CI codecov Documentation version

ALPINE (glob(AL) o(P)timization for mixed-(I)nteger programs with (N)onlinear (E)quations), is a novel global optimization solver that uses an adaptive, piecewise convexification scheme and constraint programming methods to solve non-convex Mixed-Integer Non-Linear Programs (MINLPs) efficiently. MINLPs are typically "hard" optimization problems which appear in numerous applications (see MINLPLib.jl).

Alpine is entirely built upon JuMP and MathOptInterface in Julia, which provides incredible flexibility for usage and further development.

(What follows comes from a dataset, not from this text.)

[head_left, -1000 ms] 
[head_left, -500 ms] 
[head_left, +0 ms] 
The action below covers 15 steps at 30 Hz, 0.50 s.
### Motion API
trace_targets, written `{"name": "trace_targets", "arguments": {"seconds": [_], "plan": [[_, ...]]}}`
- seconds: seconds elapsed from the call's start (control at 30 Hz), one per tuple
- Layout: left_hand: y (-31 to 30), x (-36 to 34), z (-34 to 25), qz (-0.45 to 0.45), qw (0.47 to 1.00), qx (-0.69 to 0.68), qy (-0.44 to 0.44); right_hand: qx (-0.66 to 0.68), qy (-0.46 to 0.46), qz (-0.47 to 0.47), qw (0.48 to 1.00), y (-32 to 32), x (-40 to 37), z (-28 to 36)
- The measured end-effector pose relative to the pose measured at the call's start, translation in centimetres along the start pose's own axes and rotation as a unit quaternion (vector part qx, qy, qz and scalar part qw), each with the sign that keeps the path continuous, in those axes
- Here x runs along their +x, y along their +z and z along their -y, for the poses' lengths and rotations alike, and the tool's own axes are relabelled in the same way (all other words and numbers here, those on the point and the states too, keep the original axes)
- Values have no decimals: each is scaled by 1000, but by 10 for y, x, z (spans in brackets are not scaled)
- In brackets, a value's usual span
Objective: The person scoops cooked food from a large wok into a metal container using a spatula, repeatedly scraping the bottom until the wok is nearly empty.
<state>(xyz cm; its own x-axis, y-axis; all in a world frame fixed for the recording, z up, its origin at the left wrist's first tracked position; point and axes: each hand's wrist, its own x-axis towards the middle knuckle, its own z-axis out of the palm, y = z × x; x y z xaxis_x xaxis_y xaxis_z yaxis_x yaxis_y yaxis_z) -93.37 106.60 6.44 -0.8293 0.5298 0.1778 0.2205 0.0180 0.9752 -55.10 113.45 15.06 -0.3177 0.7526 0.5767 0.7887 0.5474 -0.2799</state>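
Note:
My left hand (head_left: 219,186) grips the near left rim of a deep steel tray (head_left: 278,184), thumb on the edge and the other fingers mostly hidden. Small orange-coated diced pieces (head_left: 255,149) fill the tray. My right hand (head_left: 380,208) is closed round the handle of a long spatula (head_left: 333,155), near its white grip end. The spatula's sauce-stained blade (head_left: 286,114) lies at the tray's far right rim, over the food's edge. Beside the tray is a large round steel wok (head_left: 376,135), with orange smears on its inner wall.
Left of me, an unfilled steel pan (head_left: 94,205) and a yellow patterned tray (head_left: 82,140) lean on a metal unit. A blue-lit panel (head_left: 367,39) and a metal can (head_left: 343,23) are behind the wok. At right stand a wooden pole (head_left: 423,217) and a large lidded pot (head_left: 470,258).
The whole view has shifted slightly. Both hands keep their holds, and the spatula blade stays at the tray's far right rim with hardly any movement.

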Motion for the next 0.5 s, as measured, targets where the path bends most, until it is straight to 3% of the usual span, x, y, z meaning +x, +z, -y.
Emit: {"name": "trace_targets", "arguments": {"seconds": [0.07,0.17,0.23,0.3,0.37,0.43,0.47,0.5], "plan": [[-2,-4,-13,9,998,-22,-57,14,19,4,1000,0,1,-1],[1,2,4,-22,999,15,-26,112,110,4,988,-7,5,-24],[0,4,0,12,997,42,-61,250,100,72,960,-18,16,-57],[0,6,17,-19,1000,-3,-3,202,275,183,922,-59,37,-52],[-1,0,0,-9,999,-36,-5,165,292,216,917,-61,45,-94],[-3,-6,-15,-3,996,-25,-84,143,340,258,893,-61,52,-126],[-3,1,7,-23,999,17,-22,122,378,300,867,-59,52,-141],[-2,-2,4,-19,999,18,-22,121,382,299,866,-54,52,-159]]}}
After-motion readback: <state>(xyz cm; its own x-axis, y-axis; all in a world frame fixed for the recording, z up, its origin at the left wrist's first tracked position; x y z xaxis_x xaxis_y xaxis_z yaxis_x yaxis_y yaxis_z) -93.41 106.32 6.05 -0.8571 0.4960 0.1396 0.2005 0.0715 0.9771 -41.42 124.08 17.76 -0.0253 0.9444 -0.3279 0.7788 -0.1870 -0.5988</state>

Alpine globally solves a given MINLP by:

  • Analyzing the problem's expressions (objective & constraints) and applies appropriate convex relaxations and polyhedral outer-approximations

  • Performing sequential optimization-based bound tightening (OBBT) and an iterative MIP-based adaptive partitioning scheme via piecewise polyhedral relaxations with a guarantee of global convergence

Upon Alpine's convergence, for a given relative gap tolerance ε, the user is guaranteed that the global optimal solution is in the ε-neighborhood of the solution found by the solver.

Installation

Install Alpine using the Julia package manager:

import Pkg
Pkg.add("Alpine")

Usage with JuMP

Use Alpine with JuMP as follows:

using JuMP, Alpine, Ipopt, HiGHS
ipopt = optimizer_with_attributes(Ipopt.Optimizer, "print_level" => 0)
highs = optimizer_with_attributes(HiGHS.Optimizer, "output_flag" => false)
model = Model(
    optimizer_with_attributes(
        Alpine.Optimizer,
        "nlp_solver" => ipopt,
        "mip_solver" => highs,
    ),
)

Documentation

For more details, see the online documentation.

Support problem types

Alpine can currently handle MINLPs with polynomials in constraints and/or in the objective. Currently, there is no support for exponential cones and Positive Semi-Definite (PSD) cones in MINLPs. Alpine is also a good fit for subsets of the MINLP family, for example, Mixed-Integer Quadratically Constrained Quadratic Programs (MIQCQPs), Non-Linear Programs (NLPs), etc.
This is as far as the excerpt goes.